→ ACTIVITY
From the data below, retype exactly the lines starting with the one that contains "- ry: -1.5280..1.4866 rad" and ending with the one that contains "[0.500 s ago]", both included.

→ GIVEN ENTRIES

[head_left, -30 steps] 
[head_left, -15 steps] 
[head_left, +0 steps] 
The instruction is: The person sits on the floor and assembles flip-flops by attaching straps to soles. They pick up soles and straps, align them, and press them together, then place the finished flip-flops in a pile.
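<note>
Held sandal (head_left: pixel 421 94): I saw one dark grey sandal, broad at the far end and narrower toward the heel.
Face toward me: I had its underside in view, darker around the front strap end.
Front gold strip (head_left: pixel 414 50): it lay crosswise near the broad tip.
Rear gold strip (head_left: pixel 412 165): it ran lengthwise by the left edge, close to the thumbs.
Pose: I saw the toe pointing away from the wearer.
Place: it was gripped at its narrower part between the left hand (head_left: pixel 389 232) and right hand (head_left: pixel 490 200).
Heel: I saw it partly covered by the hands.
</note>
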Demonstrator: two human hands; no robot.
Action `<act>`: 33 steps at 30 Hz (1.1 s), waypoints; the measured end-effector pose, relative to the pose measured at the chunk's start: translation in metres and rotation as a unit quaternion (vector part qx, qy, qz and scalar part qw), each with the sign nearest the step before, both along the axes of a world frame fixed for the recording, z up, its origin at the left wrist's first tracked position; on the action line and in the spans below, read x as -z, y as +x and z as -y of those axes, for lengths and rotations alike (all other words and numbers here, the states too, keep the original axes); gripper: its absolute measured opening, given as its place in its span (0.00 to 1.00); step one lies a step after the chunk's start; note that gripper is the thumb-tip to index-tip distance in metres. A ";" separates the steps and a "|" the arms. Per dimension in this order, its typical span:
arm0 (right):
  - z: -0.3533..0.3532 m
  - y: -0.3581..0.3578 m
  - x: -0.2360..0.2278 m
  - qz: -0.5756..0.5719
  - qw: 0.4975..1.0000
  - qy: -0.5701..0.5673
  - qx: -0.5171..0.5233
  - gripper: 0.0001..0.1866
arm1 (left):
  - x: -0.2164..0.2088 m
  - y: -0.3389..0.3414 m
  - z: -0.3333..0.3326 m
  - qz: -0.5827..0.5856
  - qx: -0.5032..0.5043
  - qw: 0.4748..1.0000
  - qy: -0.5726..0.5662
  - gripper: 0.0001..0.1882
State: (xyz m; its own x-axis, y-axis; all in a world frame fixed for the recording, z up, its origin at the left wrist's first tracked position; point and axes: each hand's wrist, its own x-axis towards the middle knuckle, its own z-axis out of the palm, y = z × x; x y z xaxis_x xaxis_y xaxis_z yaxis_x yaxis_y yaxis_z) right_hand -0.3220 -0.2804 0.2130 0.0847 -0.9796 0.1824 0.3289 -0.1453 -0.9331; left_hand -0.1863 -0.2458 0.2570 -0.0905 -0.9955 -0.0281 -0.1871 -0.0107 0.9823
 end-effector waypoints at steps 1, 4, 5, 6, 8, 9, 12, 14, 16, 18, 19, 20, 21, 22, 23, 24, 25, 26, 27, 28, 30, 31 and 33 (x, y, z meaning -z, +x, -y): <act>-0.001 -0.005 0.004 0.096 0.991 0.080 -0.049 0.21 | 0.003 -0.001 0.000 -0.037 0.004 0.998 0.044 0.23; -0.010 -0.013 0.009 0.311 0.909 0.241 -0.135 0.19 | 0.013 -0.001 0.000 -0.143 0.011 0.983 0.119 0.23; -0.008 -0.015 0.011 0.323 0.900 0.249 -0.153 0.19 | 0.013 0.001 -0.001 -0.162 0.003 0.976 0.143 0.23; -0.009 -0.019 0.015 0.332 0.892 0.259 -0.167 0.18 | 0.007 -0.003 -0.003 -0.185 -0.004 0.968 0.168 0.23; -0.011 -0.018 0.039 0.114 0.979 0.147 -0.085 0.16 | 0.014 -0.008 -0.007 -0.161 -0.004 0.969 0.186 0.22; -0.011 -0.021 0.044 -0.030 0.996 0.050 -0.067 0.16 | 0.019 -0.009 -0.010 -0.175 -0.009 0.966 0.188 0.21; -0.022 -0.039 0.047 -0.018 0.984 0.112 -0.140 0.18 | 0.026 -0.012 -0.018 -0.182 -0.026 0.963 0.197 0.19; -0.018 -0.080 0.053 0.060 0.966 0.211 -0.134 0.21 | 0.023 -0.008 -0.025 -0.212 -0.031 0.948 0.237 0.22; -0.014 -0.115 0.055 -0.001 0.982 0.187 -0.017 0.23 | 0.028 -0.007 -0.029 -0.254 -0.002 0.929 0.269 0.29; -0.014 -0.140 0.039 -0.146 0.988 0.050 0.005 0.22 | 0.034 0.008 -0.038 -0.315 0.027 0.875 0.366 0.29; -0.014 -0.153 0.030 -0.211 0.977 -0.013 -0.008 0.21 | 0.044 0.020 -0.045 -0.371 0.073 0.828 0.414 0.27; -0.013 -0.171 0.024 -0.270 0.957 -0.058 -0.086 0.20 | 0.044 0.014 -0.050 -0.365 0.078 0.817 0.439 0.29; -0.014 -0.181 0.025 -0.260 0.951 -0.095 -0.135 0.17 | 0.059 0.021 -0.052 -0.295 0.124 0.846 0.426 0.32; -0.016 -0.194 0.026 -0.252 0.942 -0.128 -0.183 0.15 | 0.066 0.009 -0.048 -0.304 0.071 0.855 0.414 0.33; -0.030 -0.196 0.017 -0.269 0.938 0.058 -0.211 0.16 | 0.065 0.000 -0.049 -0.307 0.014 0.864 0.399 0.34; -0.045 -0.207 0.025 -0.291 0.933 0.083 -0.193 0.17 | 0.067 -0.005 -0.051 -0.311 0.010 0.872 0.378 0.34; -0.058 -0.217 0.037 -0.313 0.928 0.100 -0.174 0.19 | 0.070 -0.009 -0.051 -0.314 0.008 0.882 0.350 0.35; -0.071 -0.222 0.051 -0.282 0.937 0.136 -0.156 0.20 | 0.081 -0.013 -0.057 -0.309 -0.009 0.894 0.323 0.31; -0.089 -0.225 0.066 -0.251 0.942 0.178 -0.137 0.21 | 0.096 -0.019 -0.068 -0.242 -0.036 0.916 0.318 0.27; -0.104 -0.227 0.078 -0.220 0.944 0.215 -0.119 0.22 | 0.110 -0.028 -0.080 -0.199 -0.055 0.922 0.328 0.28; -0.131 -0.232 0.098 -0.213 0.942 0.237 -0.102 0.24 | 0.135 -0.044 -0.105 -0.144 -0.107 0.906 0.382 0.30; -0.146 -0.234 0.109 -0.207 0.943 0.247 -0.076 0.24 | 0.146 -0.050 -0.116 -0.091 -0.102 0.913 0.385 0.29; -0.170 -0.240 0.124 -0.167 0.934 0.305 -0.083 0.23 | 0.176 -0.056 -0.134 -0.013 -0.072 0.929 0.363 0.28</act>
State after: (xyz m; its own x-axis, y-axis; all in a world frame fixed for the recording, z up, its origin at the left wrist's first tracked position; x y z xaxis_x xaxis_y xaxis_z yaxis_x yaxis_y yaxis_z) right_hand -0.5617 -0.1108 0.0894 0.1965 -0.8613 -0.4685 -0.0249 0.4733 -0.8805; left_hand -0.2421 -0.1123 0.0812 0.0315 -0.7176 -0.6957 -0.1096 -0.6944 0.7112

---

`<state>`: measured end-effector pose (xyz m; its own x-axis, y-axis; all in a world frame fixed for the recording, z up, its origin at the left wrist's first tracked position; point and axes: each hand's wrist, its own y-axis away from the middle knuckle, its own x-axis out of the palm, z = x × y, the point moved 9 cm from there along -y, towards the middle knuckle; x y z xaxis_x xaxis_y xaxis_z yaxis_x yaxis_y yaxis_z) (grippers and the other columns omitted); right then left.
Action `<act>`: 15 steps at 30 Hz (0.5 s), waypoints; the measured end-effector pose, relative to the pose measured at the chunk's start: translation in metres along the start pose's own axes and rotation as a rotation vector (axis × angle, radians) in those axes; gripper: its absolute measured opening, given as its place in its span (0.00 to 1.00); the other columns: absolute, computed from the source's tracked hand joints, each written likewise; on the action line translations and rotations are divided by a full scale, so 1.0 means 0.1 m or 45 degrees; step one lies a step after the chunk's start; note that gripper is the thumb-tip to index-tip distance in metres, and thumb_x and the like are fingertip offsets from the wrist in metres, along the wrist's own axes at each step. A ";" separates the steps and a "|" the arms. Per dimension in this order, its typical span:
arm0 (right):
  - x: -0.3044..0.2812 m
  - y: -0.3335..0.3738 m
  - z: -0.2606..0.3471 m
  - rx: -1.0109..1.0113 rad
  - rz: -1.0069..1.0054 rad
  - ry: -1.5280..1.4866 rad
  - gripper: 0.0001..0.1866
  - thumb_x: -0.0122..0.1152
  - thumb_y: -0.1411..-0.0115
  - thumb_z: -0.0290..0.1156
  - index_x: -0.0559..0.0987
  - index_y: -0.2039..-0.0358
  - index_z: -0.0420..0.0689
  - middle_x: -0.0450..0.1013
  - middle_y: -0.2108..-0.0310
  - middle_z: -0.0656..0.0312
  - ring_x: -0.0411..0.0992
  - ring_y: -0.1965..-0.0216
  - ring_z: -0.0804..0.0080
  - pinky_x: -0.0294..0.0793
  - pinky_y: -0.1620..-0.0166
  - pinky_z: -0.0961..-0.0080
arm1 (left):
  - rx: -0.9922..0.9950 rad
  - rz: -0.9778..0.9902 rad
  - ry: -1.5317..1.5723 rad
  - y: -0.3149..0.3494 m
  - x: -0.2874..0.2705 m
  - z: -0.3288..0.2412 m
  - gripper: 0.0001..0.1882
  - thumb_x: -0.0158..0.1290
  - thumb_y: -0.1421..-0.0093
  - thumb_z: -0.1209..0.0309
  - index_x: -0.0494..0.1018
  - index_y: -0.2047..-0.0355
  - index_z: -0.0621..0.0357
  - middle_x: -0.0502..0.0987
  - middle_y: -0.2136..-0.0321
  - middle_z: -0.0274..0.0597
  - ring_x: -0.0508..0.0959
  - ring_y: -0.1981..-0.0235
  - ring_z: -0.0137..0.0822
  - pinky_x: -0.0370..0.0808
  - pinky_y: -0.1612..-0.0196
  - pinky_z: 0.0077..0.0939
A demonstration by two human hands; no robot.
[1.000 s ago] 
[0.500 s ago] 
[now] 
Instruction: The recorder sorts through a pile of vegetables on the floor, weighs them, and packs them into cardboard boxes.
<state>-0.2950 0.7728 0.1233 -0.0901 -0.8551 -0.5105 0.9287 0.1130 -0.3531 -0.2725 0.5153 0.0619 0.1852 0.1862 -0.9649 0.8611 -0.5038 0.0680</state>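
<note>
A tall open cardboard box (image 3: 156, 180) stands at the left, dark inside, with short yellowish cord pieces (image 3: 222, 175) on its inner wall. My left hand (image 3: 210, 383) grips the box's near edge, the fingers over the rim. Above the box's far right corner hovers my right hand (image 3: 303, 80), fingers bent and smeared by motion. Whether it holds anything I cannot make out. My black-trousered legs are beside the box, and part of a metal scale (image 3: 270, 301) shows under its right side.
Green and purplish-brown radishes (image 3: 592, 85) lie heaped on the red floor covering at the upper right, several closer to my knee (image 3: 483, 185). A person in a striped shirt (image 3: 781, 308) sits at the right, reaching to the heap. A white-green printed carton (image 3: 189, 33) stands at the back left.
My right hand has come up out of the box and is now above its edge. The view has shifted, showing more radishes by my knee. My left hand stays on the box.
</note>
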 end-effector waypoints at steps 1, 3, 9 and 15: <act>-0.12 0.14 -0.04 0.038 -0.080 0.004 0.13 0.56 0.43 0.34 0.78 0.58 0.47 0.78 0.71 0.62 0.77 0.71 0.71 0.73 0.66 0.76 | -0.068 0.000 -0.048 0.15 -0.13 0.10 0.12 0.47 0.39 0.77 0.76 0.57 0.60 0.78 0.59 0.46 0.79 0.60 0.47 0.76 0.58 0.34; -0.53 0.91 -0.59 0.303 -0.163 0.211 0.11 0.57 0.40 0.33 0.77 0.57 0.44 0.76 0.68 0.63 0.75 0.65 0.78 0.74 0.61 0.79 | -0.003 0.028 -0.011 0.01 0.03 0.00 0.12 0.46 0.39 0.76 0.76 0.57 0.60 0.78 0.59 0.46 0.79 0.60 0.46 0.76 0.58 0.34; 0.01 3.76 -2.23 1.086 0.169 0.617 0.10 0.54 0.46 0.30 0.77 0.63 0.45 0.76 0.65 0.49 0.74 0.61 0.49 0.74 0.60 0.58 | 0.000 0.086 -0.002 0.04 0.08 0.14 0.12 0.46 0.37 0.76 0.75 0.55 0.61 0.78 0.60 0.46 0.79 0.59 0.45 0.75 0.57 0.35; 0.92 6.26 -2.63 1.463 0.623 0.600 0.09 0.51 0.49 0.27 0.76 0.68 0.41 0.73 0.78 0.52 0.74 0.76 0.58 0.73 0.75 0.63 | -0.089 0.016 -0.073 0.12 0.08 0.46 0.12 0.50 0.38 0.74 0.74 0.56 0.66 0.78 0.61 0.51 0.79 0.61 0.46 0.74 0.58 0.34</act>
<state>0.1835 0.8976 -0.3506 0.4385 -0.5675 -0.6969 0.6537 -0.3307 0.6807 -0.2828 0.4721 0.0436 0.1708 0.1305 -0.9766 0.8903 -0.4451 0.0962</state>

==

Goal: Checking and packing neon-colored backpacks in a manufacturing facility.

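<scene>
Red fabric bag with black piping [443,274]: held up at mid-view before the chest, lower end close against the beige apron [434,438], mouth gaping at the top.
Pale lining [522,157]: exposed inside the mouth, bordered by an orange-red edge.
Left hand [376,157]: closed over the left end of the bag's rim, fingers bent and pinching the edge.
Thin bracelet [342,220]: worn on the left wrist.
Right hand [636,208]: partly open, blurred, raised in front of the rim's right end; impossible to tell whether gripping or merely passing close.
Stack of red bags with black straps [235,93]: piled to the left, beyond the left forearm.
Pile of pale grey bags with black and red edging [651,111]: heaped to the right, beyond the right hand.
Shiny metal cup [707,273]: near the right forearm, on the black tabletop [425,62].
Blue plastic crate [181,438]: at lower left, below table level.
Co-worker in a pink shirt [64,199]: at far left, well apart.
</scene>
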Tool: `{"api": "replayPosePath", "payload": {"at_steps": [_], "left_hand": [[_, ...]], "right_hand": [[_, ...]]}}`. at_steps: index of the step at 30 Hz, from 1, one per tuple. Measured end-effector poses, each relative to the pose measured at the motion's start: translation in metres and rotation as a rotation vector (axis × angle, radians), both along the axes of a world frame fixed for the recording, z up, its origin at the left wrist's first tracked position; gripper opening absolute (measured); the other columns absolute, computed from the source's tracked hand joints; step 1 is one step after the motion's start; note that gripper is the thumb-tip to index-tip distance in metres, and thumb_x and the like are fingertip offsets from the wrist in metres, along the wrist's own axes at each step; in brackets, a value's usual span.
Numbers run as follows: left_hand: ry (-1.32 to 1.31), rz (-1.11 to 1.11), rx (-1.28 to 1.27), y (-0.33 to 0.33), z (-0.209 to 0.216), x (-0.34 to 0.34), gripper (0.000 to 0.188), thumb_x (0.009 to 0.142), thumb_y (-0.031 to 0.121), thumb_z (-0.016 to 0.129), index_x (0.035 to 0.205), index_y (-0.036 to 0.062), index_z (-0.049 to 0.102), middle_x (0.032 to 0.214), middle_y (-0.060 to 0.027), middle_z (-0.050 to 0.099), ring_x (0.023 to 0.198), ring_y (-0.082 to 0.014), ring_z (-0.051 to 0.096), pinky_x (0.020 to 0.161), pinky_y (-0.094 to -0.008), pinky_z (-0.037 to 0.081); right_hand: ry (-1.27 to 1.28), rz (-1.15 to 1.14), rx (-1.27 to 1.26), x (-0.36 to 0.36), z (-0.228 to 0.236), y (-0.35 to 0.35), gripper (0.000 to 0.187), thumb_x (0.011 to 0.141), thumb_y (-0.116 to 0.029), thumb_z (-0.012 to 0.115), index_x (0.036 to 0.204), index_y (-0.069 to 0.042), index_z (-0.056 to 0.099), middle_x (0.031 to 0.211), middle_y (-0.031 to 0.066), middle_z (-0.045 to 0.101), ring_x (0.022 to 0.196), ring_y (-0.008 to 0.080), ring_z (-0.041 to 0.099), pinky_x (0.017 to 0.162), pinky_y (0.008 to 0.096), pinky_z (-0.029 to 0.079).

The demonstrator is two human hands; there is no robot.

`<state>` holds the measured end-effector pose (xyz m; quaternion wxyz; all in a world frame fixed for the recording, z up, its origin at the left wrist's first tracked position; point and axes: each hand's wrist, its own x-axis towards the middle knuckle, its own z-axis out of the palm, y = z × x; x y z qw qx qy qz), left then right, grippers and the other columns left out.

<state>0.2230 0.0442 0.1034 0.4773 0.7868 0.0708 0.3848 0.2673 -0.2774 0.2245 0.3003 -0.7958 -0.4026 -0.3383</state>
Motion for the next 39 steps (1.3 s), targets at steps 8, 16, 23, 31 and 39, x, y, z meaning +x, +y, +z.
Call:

→ REPLY TO THE TASK
  - ry: -1.5280..1.4866 rad
  - gripper: 0.0001..0.1866
  - thumb_x: -0.0122..0.1152
  - thumb_y: -0.1411..-0.0115
  - thumb_z: -0.0290..0.1156
  - index_x: -0.0559..0.0987
  - index_y: -0.2039..-0.0358
  - index_z: -0.0420..0.0689
  - middle_x: -0.0450..0.1013
  - middle_y: -0.2108..-0.0310
  - middle_z: -0.0656..0.0312
  - ring_x: -0.0411..0.0992
  - ring_y: -0.1965..-0.0216
  - ring_z: -0.0804..0.0080
  - pinky_x: -0.0294..0.0793
  - pinky_y: -0.1620..-0.0166
  - pinky_z: -0.0961..-0.0080
arm1 (left):
  - rx: -0.9922..0.9950 rad
  - rz: -0.9778..0.9902 rad
  - ry: -1.5317..1.5723 rad
  - y: -0.3149..0.3494 m
  - x: -0.2874..0.2705 m
  - z: -0.3288..0.2412 m
  - gripper: 0.0001..0.1882
  - thumb_x: -0.0158..0.1290
  - thumb_y: -0.1421..-0.0093
  - thumb_z: -0.1209..0.0309
  - index_x: -0.0494..0.1018
  - index_y: -0.2047..-0.0355
  - index_z: -0.0621..0.0357
  - middle_x: -0.0502..0.0987
  - middle_y: -0.2136..-0.0321
  - middle_z: -0.0274..0.0597
  - ring_x: -0.0508..0.0959
  - ring_y: -0.1981..-0.0235
  - ring_z: -0.0137..0.0822
  - pinky_x: -0.0370..0.0808
  - pinky_y: -0.1612..-0.0196
  - pinky_z: 0.0077..0.0939
A demonstration by two human hands; no robot.
[1.000 s ago] 
[0.500 s ago] 

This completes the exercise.